- EXERCISE DESCRIPTION -
Go through the material below, find each line with the word "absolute", and copy those lines.

- INFORMATION PROVIDED -
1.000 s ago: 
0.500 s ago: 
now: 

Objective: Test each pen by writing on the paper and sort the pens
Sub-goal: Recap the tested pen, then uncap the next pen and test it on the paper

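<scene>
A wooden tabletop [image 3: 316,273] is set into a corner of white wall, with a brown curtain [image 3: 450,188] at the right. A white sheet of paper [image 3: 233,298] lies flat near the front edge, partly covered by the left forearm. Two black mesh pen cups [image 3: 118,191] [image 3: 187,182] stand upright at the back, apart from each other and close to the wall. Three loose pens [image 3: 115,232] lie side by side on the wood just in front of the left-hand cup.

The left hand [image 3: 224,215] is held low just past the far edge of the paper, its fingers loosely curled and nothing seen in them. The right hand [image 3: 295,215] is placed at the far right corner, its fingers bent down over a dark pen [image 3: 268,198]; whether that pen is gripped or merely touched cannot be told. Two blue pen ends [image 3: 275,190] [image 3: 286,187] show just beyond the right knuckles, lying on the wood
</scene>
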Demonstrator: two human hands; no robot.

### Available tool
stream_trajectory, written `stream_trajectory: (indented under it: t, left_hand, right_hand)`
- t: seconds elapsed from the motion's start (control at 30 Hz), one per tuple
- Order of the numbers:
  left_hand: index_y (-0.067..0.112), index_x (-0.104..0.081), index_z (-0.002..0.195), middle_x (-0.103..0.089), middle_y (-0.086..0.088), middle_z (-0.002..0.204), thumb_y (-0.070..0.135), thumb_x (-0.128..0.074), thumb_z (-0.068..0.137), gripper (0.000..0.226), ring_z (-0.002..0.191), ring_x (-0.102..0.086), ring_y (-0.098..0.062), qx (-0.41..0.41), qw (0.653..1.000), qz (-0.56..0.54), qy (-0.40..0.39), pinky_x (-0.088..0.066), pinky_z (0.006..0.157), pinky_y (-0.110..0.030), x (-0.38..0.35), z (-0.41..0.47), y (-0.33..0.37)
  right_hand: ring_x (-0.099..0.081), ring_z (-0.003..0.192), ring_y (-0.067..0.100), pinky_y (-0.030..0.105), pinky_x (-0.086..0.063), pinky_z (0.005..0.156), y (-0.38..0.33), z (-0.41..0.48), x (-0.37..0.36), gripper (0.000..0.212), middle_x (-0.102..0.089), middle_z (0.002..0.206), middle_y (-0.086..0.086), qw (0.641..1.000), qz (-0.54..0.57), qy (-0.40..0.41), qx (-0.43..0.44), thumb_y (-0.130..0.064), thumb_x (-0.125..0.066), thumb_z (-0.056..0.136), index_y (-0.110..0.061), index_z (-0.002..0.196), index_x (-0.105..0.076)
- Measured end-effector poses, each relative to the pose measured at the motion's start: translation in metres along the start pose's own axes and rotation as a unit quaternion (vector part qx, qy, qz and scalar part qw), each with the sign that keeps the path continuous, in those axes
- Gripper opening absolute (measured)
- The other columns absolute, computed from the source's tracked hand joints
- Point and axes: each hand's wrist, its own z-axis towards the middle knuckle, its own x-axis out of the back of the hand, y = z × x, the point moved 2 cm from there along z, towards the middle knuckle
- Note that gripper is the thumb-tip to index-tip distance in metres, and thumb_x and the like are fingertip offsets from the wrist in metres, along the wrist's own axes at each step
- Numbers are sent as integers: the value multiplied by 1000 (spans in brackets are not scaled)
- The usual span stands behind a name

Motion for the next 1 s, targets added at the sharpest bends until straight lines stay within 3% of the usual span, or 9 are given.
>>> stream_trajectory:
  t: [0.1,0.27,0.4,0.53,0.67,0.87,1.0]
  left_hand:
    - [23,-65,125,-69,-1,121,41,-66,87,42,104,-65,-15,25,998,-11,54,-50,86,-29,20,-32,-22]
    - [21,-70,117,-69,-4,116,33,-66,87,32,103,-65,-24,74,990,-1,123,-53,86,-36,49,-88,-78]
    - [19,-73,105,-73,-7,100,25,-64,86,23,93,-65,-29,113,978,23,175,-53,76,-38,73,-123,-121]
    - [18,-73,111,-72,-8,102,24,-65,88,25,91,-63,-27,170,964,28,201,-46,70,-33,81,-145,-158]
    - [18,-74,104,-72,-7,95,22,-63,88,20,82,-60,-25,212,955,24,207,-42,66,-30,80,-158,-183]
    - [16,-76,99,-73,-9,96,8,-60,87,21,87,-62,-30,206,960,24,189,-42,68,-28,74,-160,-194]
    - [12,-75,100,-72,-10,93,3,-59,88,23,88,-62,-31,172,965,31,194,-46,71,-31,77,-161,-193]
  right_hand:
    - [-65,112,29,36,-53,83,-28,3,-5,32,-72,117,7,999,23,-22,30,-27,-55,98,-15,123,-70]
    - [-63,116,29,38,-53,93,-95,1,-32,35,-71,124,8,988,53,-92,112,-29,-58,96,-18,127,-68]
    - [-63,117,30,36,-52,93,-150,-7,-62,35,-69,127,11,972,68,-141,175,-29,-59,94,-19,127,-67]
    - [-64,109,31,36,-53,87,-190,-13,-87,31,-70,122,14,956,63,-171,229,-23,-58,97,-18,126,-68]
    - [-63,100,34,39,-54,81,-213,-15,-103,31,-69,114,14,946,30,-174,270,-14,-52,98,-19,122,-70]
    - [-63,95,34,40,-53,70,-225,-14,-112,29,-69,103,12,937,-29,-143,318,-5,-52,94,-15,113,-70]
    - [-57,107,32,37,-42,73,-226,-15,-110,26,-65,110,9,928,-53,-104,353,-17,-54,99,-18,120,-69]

- FINISHED TASK -
- Gripper opening absolute (measured)
- The other columns absolute, computed from the source's tracked hand joints

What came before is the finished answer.